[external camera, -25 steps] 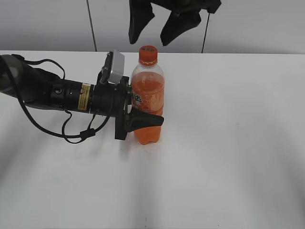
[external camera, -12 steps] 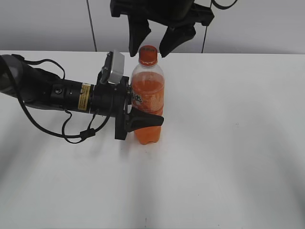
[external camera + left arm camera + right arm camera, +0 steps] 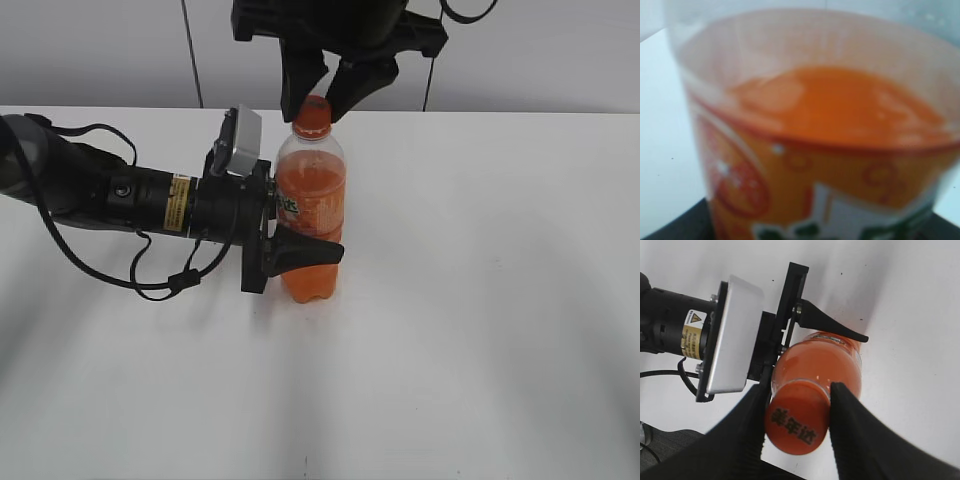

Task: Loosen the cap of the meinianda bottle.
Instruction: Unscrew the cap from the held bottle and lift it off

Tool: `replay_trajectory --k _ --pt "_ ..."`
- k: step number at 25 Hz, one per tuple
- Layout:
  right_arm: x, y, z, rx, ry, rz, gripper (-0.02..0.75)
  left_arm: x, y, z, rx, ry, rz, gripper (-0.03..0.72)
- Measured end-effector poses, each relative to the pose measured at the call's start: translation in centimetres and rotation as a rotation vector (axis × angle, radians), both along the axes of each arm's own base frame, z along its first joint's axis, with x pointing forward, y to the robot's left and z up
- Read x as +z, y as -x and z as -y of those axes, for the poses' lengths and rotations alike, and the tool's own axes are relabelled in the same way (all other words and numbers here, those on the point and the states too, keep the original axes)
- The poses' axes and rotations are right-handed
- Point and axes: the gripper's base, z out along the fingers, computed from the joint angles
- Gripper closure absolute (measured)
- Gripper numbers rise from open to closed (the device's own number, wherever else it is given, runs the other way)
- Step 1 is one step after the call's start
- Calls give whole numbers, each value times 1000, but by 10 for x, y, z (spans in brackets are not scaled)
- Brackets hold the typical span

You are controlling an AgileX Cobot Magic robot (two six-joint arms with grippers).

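The meinianda bottle [image 3: 312, 200] stands upright on the white table, and its orange liquid and label fill the left wrist view [image 3: 820, 150]. My left gripper [image 3: 318, 238] comes in from the left and is shut on the bottle's waist; one black finger [image 3: 832, 326] lies across the front. The orange cap [image 3: 312, 115] has dark printed characters on top [image 3: 797, 422]. My right gripper [image 3: 799, 412] hangs straight above, its two black fingers pressed against opposite sides of the cap.
The white table [image 3: 480, 300] spreads wide to the right and front of the bottle. The left arm's black body and looping cable [image 3: 150, 280] lie across the table's left side. A grey wall runs behind the far edge.
The right gripper came down from above the bottle and its fingers drew in from wide apart onto the cap. The left gripper and the bottle stayed still.
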Motion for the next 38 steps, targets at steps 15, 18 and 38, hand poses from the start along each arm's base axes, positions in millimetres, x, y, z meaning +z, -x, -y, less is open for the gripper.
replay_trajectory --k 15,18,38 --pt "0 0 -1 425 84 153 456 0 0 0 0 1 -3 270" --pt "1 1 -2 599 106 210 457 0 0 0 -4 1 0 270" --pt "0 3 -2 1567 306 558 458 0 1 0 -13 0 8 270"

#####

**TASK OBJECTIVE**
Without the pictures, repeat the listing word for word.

**WRITTEN SOLUTION**
[external camera, -25 steps] 
[external camera, -12 steps] 
[external camera + left arm camera + right arm camera, +0 steps] 

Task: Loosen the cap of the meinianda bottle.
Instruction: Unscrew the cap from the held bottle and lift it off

Tool: `replay_trajectory --k _ --pt "_ ..."`
- k: step number at 25 Hz, one per tuple
- Layout:
  right_arm: x, y, z, rx, ry, rz, gripper (-0.02..0.75)
  left_arm: x, y, z, rx, ry, rz, gripper (-0.03..0.72)
- Measured end-effector poses, each relative to the pose measured at the call's start: translation in centimetres and rotation as a rotation vector (axis × angle, radians), both along the axes of each arm's own base frame, z along its first joint's axis, with x pointing forward, y to the robot's left and z up
- Read x as +z, y as -x and z as -y of those axes, for the poses' lengths and rotations alike, and the tool's own axes are relabelled in the same way (all other words and numbers here, those on the point and the states too, keep the original axes)
- The poses' axes and rotations are right-handed
- Point and axes: the gripper's base, z out along the fingers, computed from the joint angles
- Gripper closure absolute (measured)
- Gripper numbers rise from open to closed (the device's own number, wherever else it is given, runs the other way)
- Step 1 is one step after the call's start
- Calls give whole numbers, each value times 1000, but by 10 for x, y, z (spans in brackets are not scaled)
- Brackets hold the typical span

You are controlling an AgileX Cobot Magic robot (two six-joint arms with grippers).

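The meinianda bottle [image 3: 312, 200] stands upright on the white table, and its orange liquid and label fill the left wrist view [image 3: 820, 150]. My left gripper [image 3: 318, 238] comes in from the left and is shut on the bottle's waist; one black finger [image 3: 832, 326] lies across the front. The orange cap [image 3: 312, 115] has dark printed characters on top [image 3: 797, 422]. My right gripper [image 3: 799, 412] hangs straight above, its two black fingers pressed against opposite sides of the cap.
The white table [image 3: 480, 300] spreads wide to the right and front of the bottle. The left arm's black body and looping cable [image 3: 150, 280] lie across the table's left side. A grey wall runs behind the far edge.
The right gripper came down from above the bottle and its fingers drew in from wide apart onto the cap. The left gripper and the bottle stayed still.
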Motion for the next 38 steps, targets at steps 15, 18 and 38, hand poses from the start along each arm's base axes, positions in millimetres, x, y, z meaning +z, -x, -y, less is open for the gripper.
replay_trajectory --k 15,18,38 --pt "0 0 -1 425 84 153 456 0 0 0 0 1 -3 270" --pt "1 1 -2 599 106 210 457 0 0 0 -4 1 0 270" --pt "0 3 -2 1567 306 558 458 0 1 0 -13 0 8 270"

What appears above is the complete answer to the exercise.